Tensions over future of Grenfell Tower

The Grenfell Tower fire in June 2017 uncovered systemic failures in building safety, which the government has vowed to resolve by removing flammable cladding and banning the use of combustible materials on high-rise homes.

It has allocated a £5.1bn to fund the removal of dangerous cladding on buildings above 18 metres, but the true cost of repair is estimated to be closer to £15bn.

The fund doesn’t apply for buildings below 18 metres or take into account any other safety defects, including missing fire breaks, flammable insulation or timber balconies.

Rachael Loftus, 44, from Leeds is still waiting for work to begin to make her building safe. It is 17.7 metres high, so centimetres short of the government cut-off point, and she doesn’t know if she will qualify for funding.

She was awarded an MBE for her work helping protect vulnerable people during the pandemic, but her own future looks bleak. The total cost to remediate the problems with her building, which include flammable cladding and unsafe render on the outside wall, is estimated to be £112,000.

She has already had to fork out £12,000 for a fire patrol and seen her insurance bill go up from £300 to £1,800 because of the fire risk to the building.

She told Sky News: “I don’t even own this building, I own the apartment that sits inside this building, and the idea that my whole financial future could be ruined because of that just seems astounding and astonishing to me.

“I still can’t really believe that it could happen, but it is happening, I’m seeing this happen with neighbours and people living just across the dock who are getting these crazy bills. And at the moment it seems like everybody’s fine with that and that’s not fine, It’s not OK.”

Bankruptcy is an immediate reality facing thousands of leaseholders who have described support from the government as lacking.
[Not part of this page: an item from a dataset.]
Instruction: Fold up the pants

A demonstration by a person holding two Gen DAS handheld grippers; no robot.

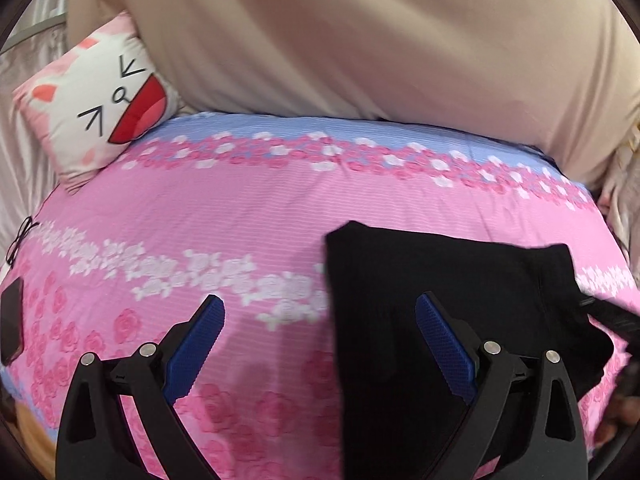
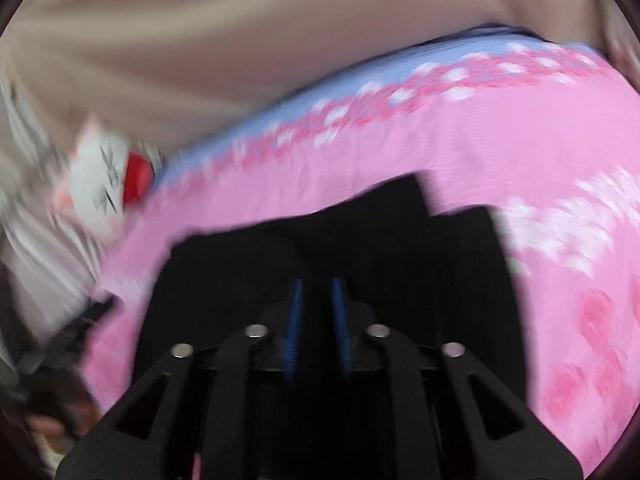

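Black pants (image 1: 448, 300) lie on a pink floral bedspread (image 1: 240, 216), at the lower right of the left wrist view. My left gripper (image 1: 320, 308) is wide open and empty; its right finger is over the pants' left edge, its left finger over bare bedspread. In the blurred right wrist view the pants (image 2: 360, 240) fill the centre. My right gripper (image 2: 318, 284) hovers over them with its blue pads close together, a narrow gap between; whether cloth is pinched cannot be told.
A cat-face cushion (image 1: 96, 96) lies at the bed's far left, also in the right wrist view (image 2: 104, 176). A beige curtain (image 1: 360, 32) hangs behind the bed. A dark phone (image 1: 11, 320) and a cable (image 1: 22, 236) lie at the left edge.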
Matt Hodges Long, who runs the building safety register, believes the government has failed to grasp how serious the situation is.

He said: “This could undermine the entire housing market. Typically, most residents within flats are living in cities or large towns. Quite often they’re first-time buyers, or they might be at the other end of the age range where they’ve moved down for retirement to release some equity.

“So ultimately, the whole market is now stuck because these flats can’t sell, and effectively we will see a stagnation of the property market. So this will affect everybody, this will make chains collapse, if it’s not doing so already, it will. So everybody will be impacted in some way by this crisis.”

Housing Secretary Michael Gove has said he will look at ways to help leaseholders, but after more than two months in the post, there has been no substantial plan put forward and even an admission that any plan may fail.

Speaking a few weeks ago at a select committee session, he said: “The easy people to sting are leaseholders, and that’s wrong. I may come back around to the Commons and say, ‘I’ve failed’. But I don’t think the starting point is to ask people through no fault of their own to pay on the scale that’s envisaged.”

Sky News asked Mr Gove to comment further on issues raised in our investigation, but he declined.